UofL lab helps discover new disease that causes kidney failure
Jon B. Klein, M.D., Ph.D., UofL School of Medicine vice dean for research and professor of medicine, and James Graham Brown Foundation Chair in Proteomics.
Researchers at the University of Louisville were part of a group that discovered an insidious new autoimmune disease that causes kidney failure.
The discovery of anti-brush border antibody (ABBA) disease was made in the UofL Core Proteomics Laboratory, led by Director Jon B. Klein, M.D., Ph.D., UofL School of Medicine vice dean for research and professor of medicine, and James Graham Brown Foundation Chair in Proteomics. Klein worked with the laboratory’s Co-Director Michael Merchant, Ph.D., associate professor in the Division of Nephrology & Hypertension in the Department of Medicine at UofL.
Klein and co-investigators will present their findings Friday, Nov. 3, at the American Society of Nephrology’s annual meeting in New Orleans.
“It’s the first time in my career that I’ve described a new disease, and truthfully, most people in their career don’t stumble on this,” said Klein, who is internationally recognized for his expertise in biomarker discovery related to kidney disease and practices with UofL Physicians-Kidney Disease Program. “We don’t know yet whether this causes kidney failure in a lot of people. It’s early in the story.”
The UofL lab identified ABBA after analyzing biopsied kidney tissue from 10 patients who had developed acute kidney injury, a sudden episode of kidney failure or damage that happens within a few hours or days. The condition causes a build-up of waste products in the blood and makes it difficult for kidneys to maintain adequate balance of fluid in the body.
For the first time, researchers discovered that in the nephrons, the functional units of the kidneys, antibodies had coated a specialized part of cells called brush borders, which help reabsorb and process proteins.

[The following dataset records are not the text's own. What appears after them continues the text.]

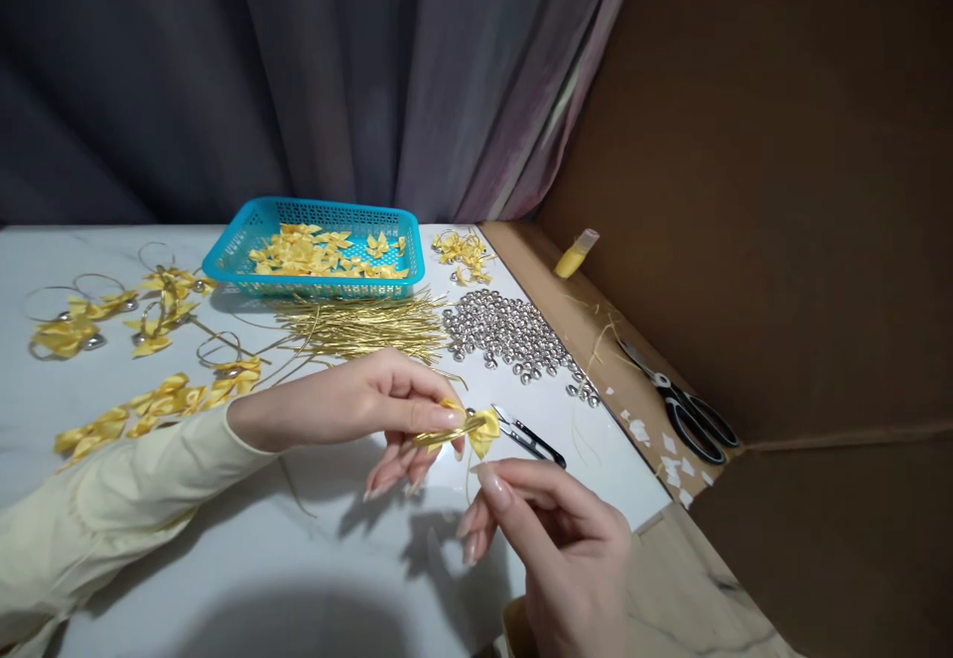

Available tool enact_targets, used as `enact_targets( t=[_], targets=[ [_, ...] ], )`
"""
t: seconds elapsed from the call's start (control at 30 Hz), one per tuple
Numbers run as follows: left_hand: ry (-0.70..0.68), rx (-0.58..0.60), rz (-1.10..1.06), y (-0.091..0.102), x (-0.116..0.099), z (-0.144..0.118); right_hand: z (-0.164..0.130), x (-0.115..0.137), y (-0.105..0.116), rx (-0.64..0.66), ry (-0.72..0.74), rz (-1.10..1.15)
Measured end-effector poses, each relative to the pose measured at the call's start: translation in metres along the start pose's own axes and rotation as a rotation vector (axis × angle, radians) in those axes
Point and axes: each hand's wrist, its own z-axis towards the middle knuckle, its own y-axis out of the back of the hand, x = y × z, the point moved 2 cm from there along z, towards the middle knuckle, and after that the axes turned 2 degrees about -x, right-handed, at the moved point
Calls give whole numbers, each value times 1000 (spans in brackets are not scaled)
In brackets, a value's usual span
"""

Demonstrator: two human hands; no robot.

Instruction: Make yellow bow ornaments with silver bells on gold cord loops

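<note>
**Yellow bow pinched in your left hand above the tabletop**

The yellow bow (482,430) sits just above the white tabletop (298,559), near its right edge, with a gold cord (447,434) running across it. Your left hand (357,402) has its grip closed on the bow and cord between thumb and forefinger; the other fingers hang loosely curled below. Your right hand (555,539) is just under the bow, thumb and forefinger brought together; whether they have hold of a cord end you cannot tell from this view.

Small black snips (530,437) lie on the tabletop just beside the bow. Behind them is a heap of silver bells (510,332), and to its left a bundle of gold cords (364,326). A blue basket (227,259) at the back holds loose yellow bows. Finished bows with loops and bells (156,316) lie spread at the left. On the brown cardboard (781,241) to the right rest large scissors (689,410) and a yellow bottle (575,253), lying on its side.
</note>
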Motion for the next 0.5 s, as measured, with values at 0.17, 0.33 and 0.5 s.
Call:
enact_targets(
  t=[0.17,0.33,0.5],
  targets=[
    [12,-13,59,0,-2,2,2,2,1,-5,27,-34],
    [11,11,77,0,-3,4,3,1,-1,-16,49,-97],
    [20,15,86,-1,-3,2,4,-1,0,-33,74,-129]
  ],
)
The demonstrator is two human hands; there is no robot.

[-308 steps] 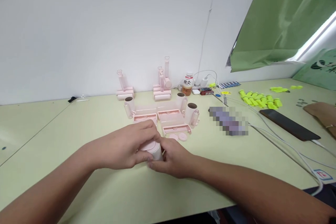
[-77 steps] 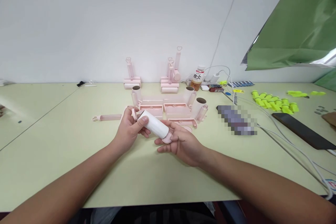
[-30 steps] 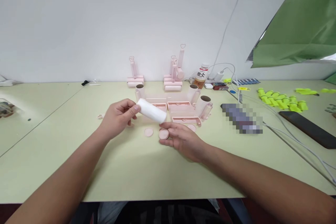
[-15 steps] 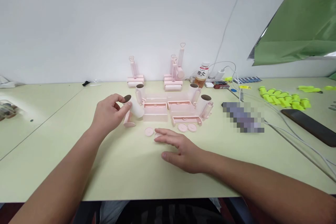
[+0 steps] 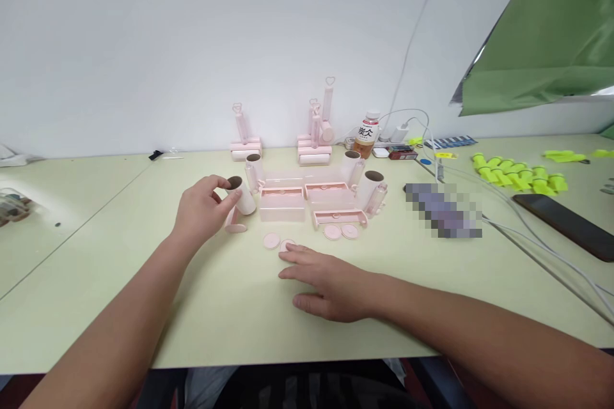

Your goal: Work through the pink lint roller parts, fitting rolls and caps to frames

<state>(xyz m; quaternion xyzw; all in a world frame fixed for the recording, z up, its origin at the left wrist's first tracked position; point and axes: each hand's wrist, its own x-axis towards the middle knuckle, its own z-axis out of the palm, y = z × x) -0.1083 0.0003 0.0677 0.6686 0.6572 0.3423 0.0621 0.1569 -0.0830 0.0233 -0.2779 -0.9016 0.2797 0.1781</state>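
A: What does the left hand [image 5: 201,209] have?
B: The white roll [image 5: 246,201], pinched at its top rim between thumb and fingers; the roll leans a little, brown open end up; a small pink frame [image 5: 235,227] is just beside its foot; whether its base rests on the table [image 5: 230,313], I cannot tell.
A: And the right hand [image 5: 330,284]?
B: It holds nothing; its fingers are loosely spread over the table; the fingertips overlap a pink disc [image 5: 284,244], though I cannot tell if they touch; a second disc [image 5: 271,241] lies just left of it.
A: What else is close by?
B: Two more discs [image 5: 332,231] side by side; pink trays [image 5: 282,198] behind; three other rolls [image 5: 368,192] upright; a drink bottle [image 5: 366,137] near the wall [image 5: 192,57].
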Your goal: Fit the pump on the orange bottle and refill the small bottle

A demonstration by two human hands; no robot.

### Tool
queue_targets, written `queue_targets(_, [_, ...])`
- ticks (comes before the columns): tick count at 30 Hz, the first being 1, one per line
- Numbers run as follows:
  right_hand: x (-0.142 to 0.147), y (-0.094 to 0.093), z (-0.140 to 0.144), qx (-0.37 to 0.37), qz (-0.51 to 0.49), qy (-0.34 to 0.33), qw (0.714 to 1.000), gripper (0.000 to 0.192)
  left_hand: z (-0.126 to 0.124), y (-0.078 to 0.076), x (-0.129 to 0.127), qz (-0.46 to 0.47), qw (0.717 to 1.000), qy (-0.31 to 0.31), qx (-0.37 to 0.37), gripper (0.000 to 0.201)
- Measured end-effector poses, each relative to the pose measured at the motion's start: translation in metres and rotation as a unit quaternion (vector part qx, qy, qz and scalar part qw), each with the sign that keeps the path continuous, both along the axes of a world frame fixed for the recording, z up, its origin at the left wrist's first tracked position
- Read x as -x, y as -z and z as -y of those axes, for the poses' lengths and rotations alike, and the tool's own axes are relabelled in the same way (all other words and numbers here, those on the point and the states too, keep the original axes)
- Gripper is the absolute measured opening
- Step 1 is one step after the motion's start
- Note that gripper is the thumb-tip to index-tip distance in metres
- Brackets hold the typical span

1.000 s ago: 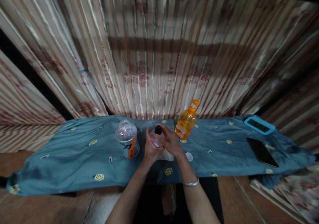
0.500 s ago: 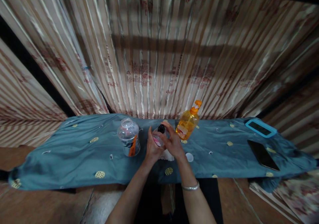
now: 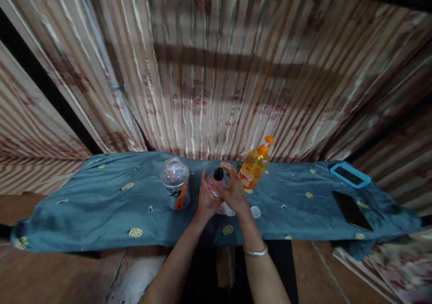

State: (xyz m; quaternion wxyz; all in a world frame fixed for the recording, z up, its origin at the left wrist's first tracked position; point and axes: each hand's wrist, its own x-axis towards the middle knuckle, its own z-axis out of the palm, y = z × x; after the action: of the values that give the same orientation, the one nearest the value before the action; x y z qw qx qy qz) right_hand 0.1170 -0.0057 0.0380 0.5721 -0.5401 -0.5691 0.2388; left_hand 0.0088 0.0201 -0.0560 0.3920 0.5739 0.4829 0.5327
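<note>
Both hands closed on the small bottle, held just above the blue cloth: left hand wraps the body, right hand has fingertips at the black cap. Cap sits on the neck; whether tight or loose, cannot tell. Pink contents inside, none spilled. White pad beneath. Clear jar left, open-topped. Orange pump bottle right, untouched. White lid loose on the cloth. Two phones far right.
</note>
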Motion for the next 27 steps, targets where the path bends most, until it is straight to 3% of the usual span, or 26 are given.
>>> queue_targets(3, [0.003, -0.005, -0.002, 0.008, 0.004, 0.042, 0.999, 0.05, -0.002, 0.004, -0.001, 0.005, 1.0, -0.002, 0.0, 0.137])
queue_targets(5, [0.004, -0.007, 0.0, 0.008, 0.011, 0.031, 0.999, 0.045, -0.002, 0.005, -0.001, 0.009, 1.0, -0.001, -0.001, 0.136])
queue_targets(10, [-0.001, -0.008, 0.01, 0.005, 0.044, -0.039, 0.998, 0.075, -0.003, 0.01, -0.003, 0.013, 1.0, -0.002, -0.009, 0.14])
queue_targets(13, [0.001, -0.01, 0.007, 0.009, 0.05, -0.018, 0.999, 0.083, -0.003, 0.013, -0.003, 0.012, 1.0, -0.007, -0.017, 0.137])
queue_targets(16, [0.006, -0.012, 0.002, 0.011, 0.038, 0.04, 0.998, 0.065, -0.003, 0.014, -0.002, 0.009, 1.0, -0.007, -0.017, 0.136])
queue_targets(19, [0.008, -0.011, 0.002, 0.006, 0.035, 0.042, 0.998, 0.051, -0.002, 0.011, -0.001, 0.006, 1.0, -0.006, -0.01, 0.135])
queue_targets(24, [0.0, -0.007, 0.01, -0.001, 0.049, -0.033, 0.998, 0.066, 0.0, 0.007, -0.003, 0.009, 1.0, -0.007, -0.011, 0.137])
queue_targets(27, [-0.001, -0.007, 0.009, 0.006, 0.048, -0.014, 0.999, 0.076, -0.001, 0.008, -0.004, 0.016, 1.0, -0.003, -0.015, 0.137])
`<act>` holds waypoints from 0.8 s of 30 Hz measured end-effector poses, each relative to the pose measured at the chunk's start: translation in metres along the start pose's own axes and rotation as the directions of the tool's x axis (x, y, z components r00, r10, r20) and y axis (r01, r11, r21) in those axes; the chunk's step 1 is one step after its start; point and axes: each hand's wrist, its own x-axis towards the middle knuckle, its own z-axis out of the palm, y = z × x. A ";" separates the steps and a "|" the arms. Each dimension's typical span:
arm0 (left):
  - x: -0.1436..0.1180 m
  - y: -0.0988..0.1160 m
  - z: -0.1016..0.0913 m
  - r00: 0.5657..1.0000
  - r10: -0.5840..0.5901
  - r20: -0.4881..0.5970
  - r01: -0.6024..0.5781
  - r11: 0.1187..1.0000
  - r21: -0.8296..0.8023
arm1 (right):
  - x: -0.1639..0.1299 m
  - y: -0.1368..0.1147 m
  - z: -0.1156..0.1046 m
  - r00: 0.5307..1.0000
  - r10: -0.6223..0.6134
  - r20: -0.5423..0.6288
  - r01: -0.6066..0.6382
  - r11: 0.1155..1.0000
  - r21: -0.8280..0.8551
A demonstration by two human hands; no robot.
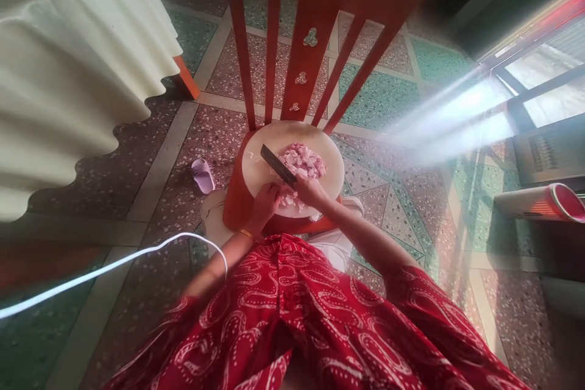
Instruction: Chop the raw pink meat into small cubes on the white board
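A round pale chopping board (326, 143) rests on the seat of a red-brown wooden chair. Pink raw meat (306, 158), cut into small pieces, is heaped on its middle, with more of it near the front edge. My right hand (311, 190) is closed around the handle of a dark, broad-bladed cleaver (278, 164), whose blade points to the far left over the board. Left of the cleaver, my left hand (267, 200) has its fingers curled at the meat near the front of the board. Its fingertips are partly hidden.
The chair's slatted back (292, 73) rises beyond the board. A lilac slipper (203, 175) lies on the tiled floor to the left. At far left hangs a pale tablecloth (91, 73); a white cable (114, 263) crosses below it. A red-and-white container (534, 202) is at right.
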 end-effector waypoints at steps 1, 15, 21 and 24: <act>0.001 0.000 0.000 1.000 -0.002 0.003 0.002 1.000 0.002 | -0.003 0.000 0.000 1.000 -0.002 -0.004 0.002 1.000 -0.019; 0.004 0.000 -0.001 0.999 -0.046 0.011 0.046 0.999 -0.015 | 0.037 -0.026 0.014 0.996 -0.072 0.049 0.077 0.992 -0.101; -0.002 -0.003 0.004 0.998 -0.035 -0.051 0.033 0.999 -0.027 | -0.004 0.003 0.007 0.999 -0.029 0.014 0.031 0.996 -0.088; -0.003 -0.005 0.006 0.995 -0.047 -0.091 0.044 0.999 -0.030 | -0.015 0.004 0.008 0.997 -0.071 0.030 0.074 0.990 -0.123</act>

“The disease is rather insidious,” Klein said. “It was documented in a group of older men who simply turned up with abnormal kidney function, and there were no symptoms until they had very advanced kidney failure.”
Since it is an autoimmune disease, different approaches to suppress the immune system were used to treat the patients, but those efforts were unsuccessful, Klein said.
Further research will focus on defining demographics of patients with ABBA and the disease’s prevalence. Also, determining where on the protein megalin – which acts as a sponge to absorb proteins and other compounds that enter the nephron – the antibody binds is key to treating the disease, Klein said.
It’s unknown what stimulates the antibody formation.
“Antibodies have very specific targets; they bind to only certain proteins in autoimmune kidney diseases, and then to only certain portions of that protein,” Klein said. “That’s where you learn how to begin to block the antibody binding.”
Klein said the disease had gone undetected because most people with abrupt kidney failure recover and do not get biopsies. In cases of ABBA, however, kidneys do not improve.
Lead investigators of the study are Laurence H. Beck, M.D., Ph.D., of Boston University School of Medicine, and Christopher P. Larsen, M.D., a nephropathologist at Arkana Laboratories in Little Rock, Ark.
Co-investigators include: Klein, Merchant, and Daniel W. Wilkey of UofL; Claire Trivin-Avillach, Paige Coles, Hong Ma and David J. Salant of Boston University School of Medicine; A. Bernard Collins, Ivy A. Rosales and Robert B. Colvin of Massachusetts General Hospital and Harvard Medical School; Josephine M. Ambruzs, Nidia C. Messias, L. Nicholas Cossey and Patrick D. Walker of Arkana Laboratories; and Thomas Wooldridge of Nephrology and Hypertension Associates in Tupelo, Miss.